*** Opening AVAILABLE DATA ***

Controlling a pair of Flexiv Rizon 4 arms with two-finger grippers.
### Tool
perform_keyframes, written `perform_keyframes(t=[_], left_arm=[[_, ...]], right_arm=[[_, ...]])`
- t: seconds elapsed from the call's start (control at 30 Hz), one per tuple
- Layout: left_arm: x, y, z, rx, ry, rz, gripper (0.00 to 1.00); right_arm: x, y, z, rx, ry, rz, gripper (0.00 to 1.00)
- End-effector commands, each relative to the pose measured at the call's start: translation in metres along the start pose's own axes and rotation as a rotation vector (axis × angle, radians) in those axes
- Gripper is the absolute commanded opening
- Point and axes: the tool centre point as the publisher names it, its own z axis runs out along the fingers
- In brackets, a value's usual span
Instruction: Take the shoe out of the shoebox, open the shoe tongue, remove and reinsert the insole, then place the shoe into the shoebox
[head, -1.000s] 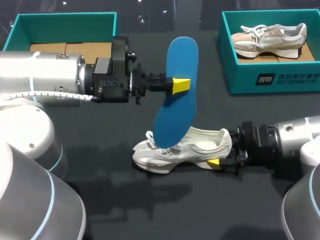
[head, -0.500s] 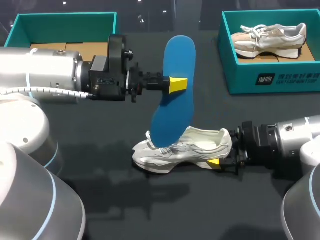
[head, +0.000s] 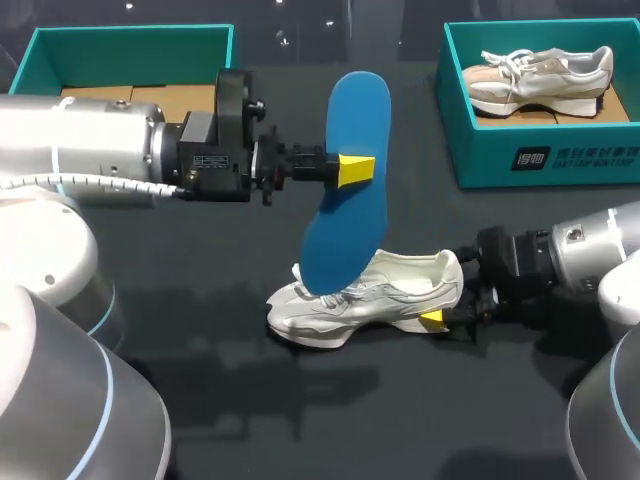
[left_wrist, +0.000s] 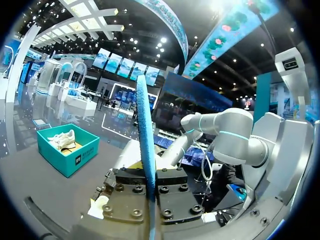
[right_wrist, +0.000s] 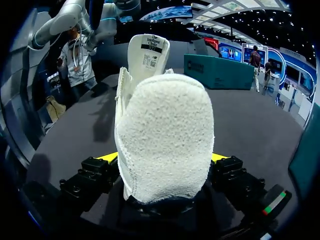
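Observation:
A blue insole (head: 345, 190) stands upright above the table, its lower end just over the toe of a white shoe (head: 370, 295). My left gripper (head: 357, 169) is shut on the insole's edge; the left wrist view shows the insole (left_wrist: 146, 150) edge-on between the clamped jaws of the left gripper (left_wrist: 151, 200). The shoe stands on the dark table, toe to the left. My right gripper (head: 435, 320) is at its heel. In the right wrist view the fuzzy heel (right_wrist: 165, 135) fills the space between the spread yellow tips of the right gripper (right_wrist: 162, 157), which is open.
A teal shoebox (head: 130, 40) with a cardboard floor stands at the back left behind my left arm. A second teal shoebox (head: 540, 150) at the back right holds a beige shoe (head: 540, 75). Dark table surface (head: 200, 400) lies in front of the white shoe.
My right gripper's fingers have spread a little wider at the heel and its wrist has shifted slightly. The left arm drew the insole slightly left a second ago, then kept still.

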Motion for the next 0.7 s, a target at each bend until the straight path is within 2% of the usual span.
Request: perform_keyframes(t=[0.03,0.27,0.37,0.5,0.57,0.7], left_arm=[[0.002,0.002,-0.002,0.003,-0.001,0.000,0.00],[0.002,0.002,-0.002,0.003,-0.001,0.000,0.00],[0.002,0.002,-0.002,0.003,-0.001,0.000,0.00],[0.002,0.002,-0.002,0.003,-0.001,0.000,0.00],[0.002,0.002,-0.002,0.003,-0.001,0.000,0.00],[0.002,0.002,-0.002,0.003,-0.001,0.000,0.00]], right_arm=[[0.002,0.011,-0.021,0.168,0.008,0.003,1.00],[0.005,0.020,-0.039,0.309,-0.004,-0.010,1.00],[0.010,0.027,-0.046,0.402,0.009,-0.028,1.00],[0.014,0.026,-0.055,0.591,0.048,-0.028,1.00],[0.012,0.026,-0.064,0.696,0.022,-0.010,1.00],[0.012,0.026,-0.064,0.696,0.022,-0.010,1.00]])
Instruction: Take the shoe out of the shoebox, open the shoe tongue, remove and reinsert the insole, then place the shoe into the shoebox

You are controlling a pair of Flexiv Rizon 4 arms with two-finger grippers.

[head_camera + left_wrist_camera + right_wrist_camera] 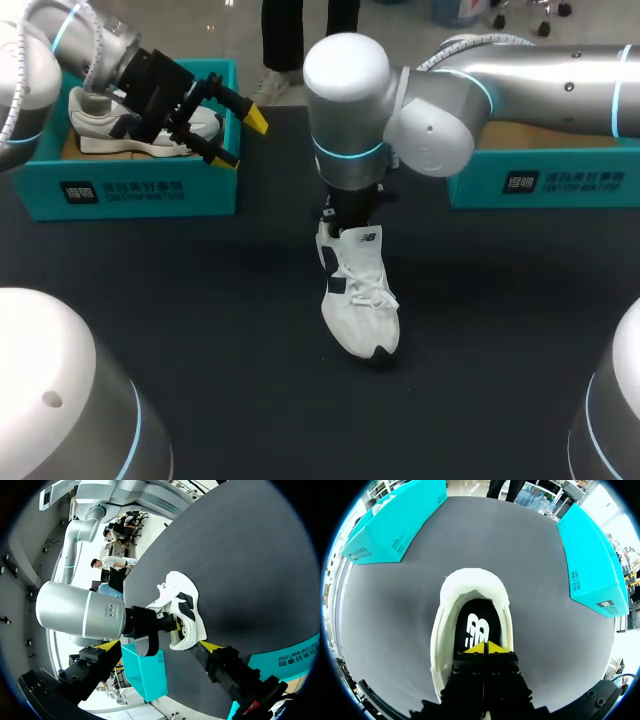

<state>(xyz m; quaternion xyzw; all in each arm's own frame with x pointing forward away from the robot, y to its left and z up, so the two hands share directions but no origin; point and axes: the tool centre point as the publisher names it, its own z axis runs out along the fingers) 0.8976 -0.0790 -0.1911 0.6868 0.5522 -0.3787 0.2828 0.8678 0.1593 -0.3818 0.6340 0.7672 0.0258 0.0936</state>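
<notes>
Head, shoe: I see the white shoe (362, 300) out of any box, upright on its sole on the dark table (200, 300), between the two boxes.
Head, right arm: the right arm (350, 120) comes in from the right and drops straight into the shoe's heel opening; its fingertips are hidden here.
Head, left gripper: the left gripper (243, 138) hangs over the near corner of the left box (140, 185), fingers apart and holding nothing. A second shoe (110, 130) lies in that box.
Head, right box: the right box (550, 180) sits behind the right arm; I cannot see inside it.
Left wrist, gripper: both yellow tips stand wide apart, with the shoe well ahead of them and untouched.
Right wrist, gripper: the right gripper (484, 648) is inside the shoe, tips pressed together just above the dark insole (477, 625). I cannot tell whether any insole edge is pinched between them.
Right wrist, insole: it looks flat and seated.
Risk, grip: closed tips may have caught nothing and slip off the insole.
Risk, shoe: nothing braces the shoe, so pulling a snug insole could lift or tip it.
Risk, left arm: it is too far off to steady the shoe.
</notes>
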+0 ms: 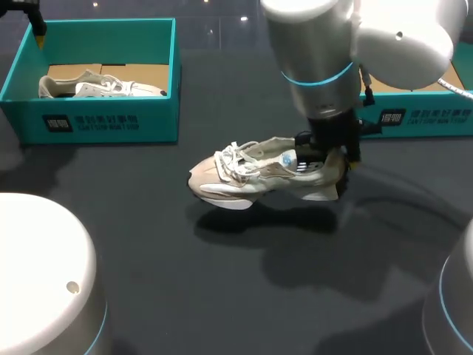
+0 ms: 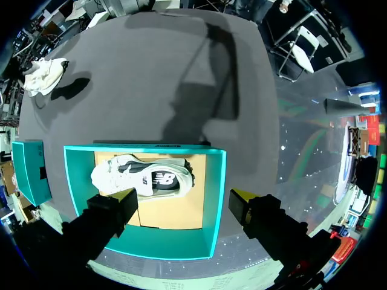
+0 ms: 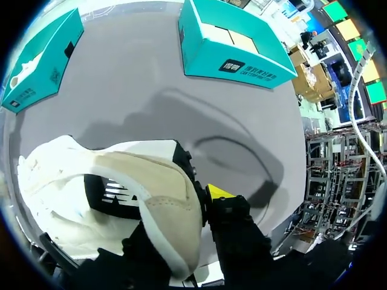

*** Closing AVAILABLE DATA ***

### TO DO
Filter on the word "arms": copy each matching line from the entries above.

### RESPONSE FOR THIS EXERCISE
Controlling a pair of Flexiv Rizon 4 arms with two-finger grippers.
You are controlling a pair of Flexiv Rizon 4 arms with two-finger grippers.

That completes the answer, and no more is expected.